• **TASK OBJECTIVE**: What appears from the first line of the records below through the line containing "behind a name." must be reproduced verbatim.

• **RECORDS TO USE**:
========================================
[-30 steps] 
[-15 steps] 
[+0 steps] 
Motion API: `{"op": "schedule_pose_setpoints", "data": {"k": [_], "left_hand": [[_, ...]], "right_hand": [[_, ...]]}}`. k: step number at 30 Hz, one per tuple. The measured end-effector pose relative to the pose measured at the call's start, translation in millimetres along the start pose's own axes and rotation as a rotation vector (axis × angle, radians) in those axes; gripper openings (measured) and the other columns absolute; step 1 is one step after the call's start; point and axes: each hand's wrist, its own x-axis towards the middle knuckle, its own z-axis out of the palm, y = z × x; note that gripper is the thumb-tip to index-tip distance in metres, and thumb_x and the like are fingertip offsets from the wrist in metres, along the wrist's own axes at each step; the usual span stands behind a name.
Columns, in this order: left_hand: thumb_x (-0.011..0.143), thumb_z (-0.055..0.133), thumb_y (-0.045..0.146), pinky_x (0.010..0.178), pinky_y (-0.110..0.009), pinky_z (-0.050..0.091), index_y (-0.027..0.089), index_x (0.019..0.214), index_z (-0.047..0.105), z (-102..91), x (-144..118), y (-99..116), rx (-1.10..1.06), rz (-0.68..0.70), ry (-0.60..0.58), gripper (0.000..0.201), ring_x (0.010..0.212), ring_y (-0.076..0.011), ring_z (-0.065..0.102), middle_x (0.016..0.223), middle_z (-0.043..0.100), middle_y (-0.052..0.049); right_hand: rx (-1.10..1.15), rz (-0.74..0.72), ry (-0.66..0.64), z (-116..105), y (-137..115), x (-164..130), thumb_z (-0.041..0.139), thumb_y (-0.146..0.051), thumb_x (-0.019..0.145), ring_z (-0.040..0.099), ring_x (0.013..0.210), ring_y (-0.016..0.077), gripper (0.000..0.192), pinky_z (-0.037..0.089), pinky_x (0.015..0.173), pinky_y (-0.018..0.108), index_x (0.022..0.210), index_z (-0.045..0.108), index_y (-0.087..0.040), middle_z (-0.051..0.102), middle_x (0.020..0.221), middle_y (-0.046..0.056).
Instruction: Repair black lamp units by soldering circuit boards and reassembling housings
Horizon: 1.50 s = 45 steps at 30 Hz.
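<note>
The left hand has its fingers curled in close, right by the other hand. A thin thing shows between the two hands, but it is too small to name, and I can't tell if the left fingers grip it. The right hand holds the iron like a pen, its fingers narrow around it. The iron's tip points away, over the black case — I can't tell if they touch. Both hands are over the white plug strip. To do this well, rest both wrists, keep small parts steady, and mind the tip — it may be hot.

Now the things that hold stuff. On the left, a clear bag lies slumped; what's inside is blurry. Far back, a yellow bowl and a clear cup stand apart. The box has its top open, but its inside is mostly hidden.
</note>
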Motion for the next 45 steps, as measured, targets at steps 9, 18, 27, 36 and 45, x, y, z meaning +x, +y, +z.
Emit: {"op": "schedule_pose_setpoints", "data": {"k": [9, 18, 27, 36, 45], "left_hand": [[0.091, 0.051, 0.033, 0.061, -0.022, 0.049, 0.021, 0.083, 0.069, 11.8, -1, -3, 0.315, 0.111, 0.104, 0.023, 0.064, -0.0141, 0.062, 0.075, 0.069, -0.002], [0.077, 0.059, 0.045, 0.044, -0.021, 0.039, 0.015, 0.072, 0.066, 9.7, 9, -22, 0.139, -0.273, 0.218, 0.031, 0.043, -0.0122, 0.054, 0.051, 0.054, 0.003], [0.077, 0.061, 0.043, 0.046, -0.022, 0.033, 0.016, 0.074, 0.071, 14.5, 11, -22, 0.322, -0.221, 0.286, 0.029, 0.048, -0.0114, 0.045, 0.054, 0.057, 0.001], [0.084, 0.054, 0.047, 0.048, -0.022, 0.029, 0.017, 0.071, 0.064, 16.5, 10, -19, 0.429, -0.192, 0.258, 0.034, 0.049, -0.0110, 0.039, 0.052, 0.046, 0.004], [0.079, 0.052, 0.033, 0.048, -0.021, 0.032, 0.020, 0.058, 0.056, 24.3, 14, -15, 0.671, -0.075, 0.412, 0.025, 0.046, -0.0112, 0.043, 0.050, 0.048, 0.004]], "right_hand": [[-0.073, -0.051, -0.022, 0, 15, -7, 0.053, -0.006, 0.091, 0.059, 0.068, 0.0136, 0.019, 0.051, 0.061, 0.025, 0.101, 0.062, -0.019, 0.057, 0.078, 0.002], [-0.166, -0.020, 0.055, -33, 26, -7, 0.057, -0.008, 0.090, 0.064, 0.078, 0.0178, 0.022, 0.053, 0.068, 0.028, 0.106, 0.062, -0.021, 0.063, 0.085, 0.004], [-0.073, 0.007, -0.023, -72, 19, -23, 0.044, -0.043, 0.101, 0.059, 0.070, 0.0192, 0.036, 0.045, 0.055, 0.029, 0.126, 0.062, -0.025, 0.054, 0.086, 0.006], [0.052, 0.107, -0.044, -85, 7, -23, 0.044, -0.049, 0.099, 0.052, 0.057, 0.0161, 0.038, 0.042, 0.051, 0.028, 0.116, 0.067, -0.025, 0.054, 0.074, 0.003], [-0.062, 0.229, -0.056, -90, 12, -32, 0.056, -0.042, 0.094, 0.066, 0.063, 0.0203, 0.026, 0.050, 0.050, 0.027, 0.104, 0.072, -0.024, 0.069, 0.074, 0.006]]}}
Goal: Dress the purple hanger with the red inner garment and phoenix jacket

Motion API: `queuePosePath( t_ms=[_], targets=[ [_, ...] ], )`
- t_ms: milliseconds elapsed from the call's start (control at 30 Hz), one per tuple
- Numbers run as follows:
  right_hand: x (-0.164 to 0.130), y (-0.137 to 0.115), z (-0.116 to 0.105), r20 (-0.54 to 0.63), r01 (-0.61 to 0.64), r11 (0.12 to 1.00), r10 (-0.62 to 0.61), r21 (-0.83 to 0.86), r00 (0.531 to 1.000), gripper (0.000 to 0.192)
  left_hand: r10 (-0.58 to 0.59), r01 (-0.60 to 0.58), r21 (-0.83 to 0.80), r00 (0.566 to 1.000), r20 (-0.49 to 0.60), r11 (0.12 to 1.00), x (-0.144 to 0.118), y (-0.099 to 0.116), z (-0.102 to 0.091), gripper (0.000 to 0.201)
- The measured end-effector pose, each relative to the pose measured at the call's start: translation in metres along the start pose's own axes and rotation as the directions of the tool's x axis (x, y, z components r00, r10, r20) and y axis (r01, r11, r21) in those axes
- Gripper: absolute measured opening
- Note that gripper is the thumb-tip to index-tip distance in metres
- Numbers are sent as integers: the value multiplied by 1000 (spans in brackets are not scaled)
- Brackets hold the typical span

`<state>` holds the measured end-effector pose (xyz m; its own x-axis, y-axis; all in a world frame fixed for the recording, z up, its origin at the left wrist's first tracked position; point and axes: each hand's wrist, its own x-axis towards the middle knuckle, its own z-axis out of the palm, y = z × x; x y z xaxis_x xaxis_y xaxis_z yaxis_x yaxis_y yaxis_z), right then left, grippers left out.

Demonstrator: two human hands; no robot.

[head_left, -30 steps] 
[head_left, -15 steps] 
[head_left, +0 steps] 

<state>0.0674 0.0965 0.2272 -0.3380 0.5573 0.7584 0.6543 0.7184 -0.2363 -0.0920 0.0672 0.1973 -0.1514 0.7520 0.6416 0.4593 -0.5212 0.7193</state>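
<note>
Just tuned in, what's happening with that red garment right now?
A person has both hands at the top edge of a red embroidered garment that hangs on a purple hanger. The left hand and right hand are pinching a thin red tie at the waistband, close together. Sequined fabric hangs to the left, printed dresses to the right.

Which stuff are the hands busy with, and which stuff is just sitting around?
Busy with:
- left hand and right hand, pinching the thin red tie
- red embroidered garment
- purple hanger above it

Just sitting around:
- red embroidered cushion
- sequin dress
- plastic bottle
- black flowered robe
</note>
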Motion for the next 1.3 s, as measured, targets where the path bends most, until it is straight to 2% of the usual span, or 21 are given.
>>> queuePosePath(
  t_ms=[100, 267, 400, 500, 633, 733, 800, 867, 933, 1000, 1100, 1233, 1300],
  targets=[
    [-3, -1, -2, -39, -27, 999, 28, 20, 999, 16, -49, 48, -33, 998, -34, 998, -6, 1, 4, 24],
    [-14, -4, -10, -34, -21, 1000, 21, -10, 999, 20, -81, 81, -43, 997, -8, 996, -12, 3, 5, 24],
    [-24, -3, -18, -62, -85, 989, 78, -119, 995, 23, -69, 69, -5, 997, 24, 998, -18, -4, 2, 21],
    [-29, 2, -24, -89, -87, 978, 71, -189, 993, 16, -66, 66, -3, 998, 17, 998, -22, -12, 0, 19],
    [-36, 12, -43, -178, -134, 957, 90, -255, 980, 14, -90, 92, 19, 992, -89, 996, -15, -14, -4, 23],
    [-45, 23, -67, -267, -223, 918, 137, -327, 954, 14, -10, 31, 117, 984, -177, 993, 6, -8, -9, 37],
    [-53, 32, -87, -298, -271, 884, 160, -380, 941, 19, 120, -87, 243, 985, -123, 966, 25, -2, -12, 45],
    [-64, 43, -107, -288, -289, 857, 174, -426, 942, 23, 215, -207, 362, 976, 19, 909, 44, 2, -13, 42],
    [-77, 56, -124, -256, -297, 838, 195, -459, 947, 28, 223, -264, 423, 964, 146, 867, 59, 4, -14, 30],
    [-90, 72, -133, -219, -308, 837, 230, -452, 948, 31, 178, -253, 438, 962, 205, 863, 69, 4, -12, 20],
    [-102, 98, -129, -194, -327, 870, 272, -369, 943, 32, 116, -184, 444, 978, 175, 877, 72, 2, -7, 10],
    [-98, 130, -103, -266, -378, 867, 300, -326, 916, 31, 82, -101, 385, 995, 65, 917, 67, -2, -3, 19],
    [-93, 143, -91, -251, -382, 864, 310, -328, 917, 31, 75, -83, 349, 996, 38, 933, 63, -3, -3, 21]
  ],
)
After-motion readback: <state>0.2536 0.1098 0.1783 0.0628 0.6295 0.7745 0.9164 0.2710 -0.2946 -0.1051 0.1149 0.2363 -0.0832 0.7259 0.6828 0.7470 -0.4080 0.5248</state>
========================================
• **WRITTEN RESPONSE**:
[-30 steps] 
[-15 steps] 
[+0 steps] 
Motion API: `{"op": "schedule_pose_setpoints", "data": {"k": [_], "left_hand": [[_, ...]], "right_hand": [[_, ...]]}}`. k: step number at 30 Hz, one per tuple. The measured end-effector pose relative to the pose measured at the call's start, translation in millimetres along the start pose's own axes and rotation as a rotation vector (axis × angle, radians) in those axes; gripper openings (measured) and the other columns absolute; step 1 is one step after the call's start; point and axes: each hand's wrist, its own x-axis towards the middle knuckle, its own z-axis out of the palm, y = z × x; note that gripper is the thumb-tip to index-tip distance in metres, and thumb_x and the like are fingertip offsets from the wrist in metres, along the wrist's own axes at each step; the usual span stands behind a name.

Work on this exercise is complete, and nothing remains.